6. Participation securities (Sukuk)
Sukuk represent Shariah-compliant securities which are backed by tangible assets. It has a face value linked to the value of the underlying asset which can be traded in the secondary market. As with conventional bonds, Sukuks have maturity and the issuer has. Buyback option on the maturity date. Risk involved is that the initial investment is not guaranteed and the returns or principal repayment completely depends on the performance of the underlying assets.
7. Agency (Wakala)Wakala is a money market concept used in deposit products by Islamic finance houses. The depositors fund the bank to invest in suitable Shariah projects. The bank acts as agent to invest the funds into various assets and projects.

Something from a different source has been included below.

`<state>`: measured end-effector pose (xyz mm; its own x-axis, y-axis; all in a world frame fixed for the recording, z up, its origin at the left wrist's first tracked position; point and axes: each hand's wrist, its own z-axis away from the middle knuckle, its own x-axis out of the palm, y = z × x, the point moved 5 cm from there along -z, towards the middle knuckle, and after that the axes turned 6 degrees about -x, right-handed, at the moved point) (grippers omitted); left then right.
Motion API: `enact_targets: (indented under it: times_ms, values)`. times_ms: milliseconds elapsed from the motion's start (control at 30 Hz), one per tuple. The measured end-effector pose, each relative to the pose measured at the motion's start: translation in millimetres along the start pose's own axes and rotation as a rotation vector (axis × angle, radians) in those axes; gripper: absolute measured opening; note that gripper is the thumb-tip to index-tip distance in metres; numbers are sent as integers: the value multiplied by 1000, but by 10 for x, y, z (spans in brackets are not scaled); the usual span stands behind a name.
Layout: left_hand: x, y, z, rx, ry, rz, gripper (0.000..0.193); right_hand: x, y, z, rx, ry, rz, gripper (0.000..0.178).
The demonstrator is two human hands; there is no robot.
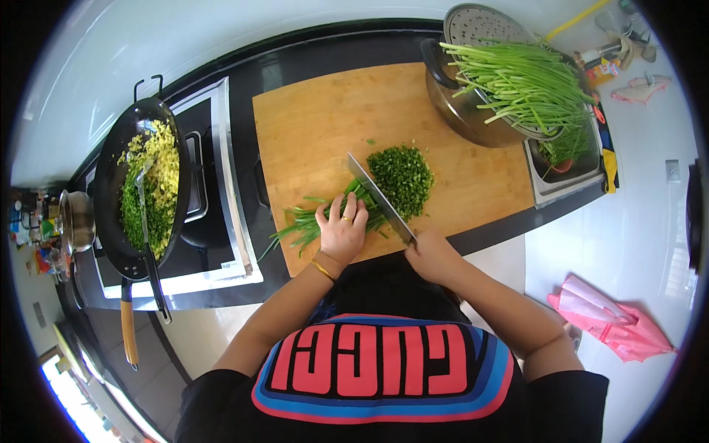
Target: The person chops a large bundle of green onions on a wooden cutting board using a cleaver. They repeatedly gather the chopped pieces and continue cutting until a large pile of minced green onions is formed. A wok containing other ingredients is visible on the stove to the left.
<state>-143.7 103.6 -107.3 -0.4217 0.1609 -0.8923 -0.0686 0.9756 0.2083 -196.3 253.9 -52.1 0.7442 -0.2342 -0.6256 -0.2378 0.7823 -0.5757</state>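
My right hand (429, 256) grips the handle of a broad kitchen knife (382, 199), its blade slanting away to the upper left. Under my left hand (345, 227) lies a bundle of green garlic chives (303, 224), pressed to the wooden cutting board (310, 133). The fingers are bent over the stalks close to the blade, with a ring and a gold bracelet showing. On the blade's right side sits a heap of finely chopped chives (401, 181). The cut ends right at the blade are partly hidden by the knife and fingers.
Long whole chives (524, 85) rest on a perforated steamer tray atop a large steel pot (465, 118) at the back right. More greens lie in the sink (569, 173). At left, a wok (111, 199) holds chopped greens, yellow bits and a spatula (150, 258) on the stove.
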Motion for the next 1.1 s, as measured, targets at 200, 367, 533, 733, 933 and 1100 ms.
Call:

The bank which acts as an agent is entitled to receive a fee for its expertise and services while the returns will be given to the depositors or investors.
8. Demand deposits (Al-Wadiah)Al-Wadiah refers to a concluded contract between the owner/depositor of the goods/money and the bank which acts as the custodian for safekeeping. In this contract the depositor(s) grants the bank their consent to utilise the money for whatever purpose permitted by Shariah laws. Depending upon the financial results, the bank may decide to pay a premium at its discretion, to the depositors/customers.
9. Benevolent loan (Qard Hassan)Under Qard Hassan(benevolent/virtuous loan), a loan is sanctioned on a goodwill basis, with the debtor (bank), where the customer is only required to repay the amount borrowed. Banks are allowed to charge borrowers a service fee to cover the administrative expenses of handling the loan as they are given mainly for welfare purposes.
List of institutions which provide Islamic financing in India1 Atharvved Finance Corporation
2 TAMEEM IMPEX
3 Associated Industrial Credit Society Al-Siraat Investment & Banking
4 The Bank of Tokyo-Mitsubishi UFJ, Ltd
5 Baitun Nasr Urban Cooperative Society
Interest-free Banking and Finance in India- way ahead:
- In 2000, the southern Indian state of Kerala experimented with Islamic finance with a financial company called Alternative Investments and Credits Limited based in Kochi which promoted interest-free financing vehicles following Islamic banking principles.
- In 2013, Cheraman Financial Services was launched, a NBFC (Non-banking finance company) promoted by the Kerala State Industrial Development Corp and focusing on Shariah-compliant financing projects such as land and housing development scheme based on waqf, Islamic endowments and donations.
- Later, Taurus Mutual Fund and Tata Mutual Fund offer Shariah-compliant investment schemes in India, not specifically marketed as “Islamic,” but as “ethical funds” in order to appeal to non-Islamic investors as well.
- EXIM Bank( in April,2016 ) has announced a collaboration with the Islamic Corp. for the Development of the Private Sector, a unit of Saudi Arabia-based Islamic Development Bank (IDB), to extend a $100mn financing line to support the export of Indian goods to Muslim countries. The IDB, would soon establish its first Branch in Ahmedabad.